Carrier adjustments due to Red Sea diversions have mostly kept containers moving on schedule, but congestion and delays are increasing. Asia-North America spot rates are nearing USD 5,000 per FEU, about their peak during the Red Sea crisis, and have risen nearly 70% from their April low.
As ex-Asia demand picks up, congestion and rate spikes are likely to continue. However, the current disruptions may be less severe than those during the pandemic. Demand increases are not surging, and US ports are better equipped to handle current volume levels. If demand subsides post-peak season, rates and disruptions should decrease, though not to pre-crisis levels.
Air Cargo Impact
Ocean logistics disruptions may push more volumes to air cargo, though rates have remained stable so far. However, increased demand could lead to rate rebounds, as seen in Middle East air cargo export rates.
Rate Overview
Asia-US West Coast: USD 4,917/FEU (13% increase)
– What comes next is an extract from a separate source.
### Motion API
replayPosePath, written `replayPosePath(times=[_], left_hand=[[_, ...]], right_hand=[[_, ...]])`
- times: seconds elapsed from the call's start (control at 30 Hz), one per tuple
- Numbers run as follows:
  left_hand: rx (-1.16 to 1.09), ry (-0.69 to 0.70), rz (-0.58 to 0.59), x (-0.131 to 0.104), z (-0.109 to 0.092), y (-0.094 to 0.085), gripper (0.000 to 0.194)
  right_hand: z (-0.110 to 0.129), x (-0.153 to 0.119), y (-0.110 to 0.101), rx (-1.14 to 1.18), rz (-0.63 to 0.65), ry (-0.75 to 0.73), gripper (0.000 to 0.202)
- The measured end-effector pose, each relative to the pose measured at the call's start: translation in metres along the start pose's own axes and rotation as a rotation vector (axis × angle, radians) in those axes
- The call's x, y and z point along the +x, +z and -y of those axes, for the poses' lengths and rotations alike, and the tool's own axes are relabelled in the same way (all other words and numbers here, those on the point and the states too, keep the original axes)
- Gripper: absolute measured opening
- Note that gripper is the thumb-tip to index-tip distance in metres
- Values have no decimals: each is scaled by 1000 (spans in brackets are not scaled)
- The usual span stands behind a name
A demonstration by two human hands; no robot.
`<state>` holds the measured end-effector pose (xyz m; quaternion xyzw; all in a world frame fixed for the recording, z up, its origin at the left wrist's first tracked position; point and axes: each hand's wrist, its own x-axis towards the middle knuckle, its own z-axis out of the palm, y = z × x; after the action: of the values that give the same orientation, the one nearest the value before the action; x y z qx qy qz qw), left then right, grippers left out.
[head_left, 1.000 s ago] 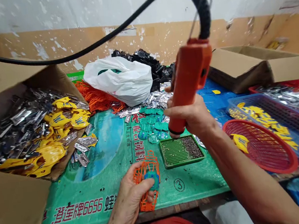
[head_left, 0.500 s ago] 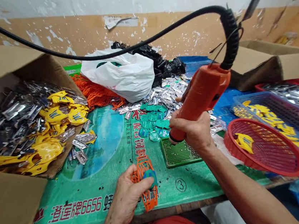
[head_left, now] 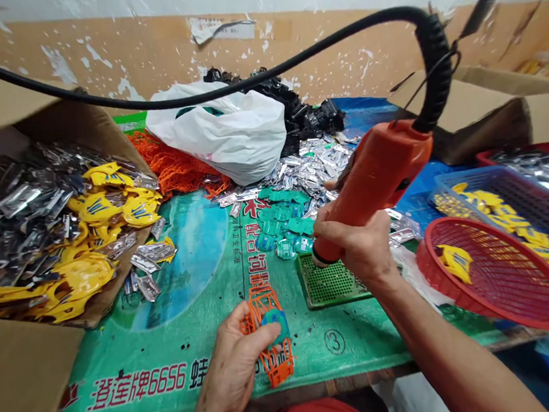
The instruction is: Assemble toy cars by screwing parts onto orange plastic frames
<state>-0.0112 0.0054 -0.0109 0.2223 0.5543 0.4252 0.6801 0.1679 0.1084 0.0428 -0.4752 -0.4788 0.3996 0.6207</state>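
Note:
My left hand (head_left: 238, 346) grips an orange plastic frame (head_left: 278, 363) above the green sheet, its thumb pressing on a small teal part (head_left: 276, 325) set in the frame. My right hand (head_left: 358, 243) is wrapped round a red-orange power screwdriver (head_left: 375, 175), tilted with its dark nose down at the left part of a green perforated tray (head_left: 326, 287). The tool's tip is too small to make out. Behind the tray, teal parts (head_left: 283, 221) lie in a loose group beside a pile of silvery pieces (head_left: 314, 165).
At the left a cardboard box (head_left: 30, 372) holds silvery and yellow parts. A white bag (head_left: 227, 135) stands behind, between orange frames (head_left: 160, 163) and black parts (head_left: 311, 119). A red basket (head_left: 495, 273) and blue basket (head_left: 469, 177) are at the right. A black cable (head_left: 193, 100) hangs across.
The view has shifted slightly, so the red basket appears farther right. Both hands keep their holds, and the screwdriver stays over the tray's left part.

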Motion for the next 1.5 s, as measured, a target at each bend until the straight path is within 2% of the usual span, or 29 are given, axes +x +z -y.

Asia-US East Coast: USD 6,323/FEU (18% increase)
Asia-N. Europe: USD 4,876/FEU (6% increase)
Asia-Mediterranean: USD 5,637/FEU (3% increase)
Air index rates have remained relatively stable, with minor decreases and increases across different routes.
Shippers should prepare for continued high rates and potential delays, though the situation may improve if demand pressures ease.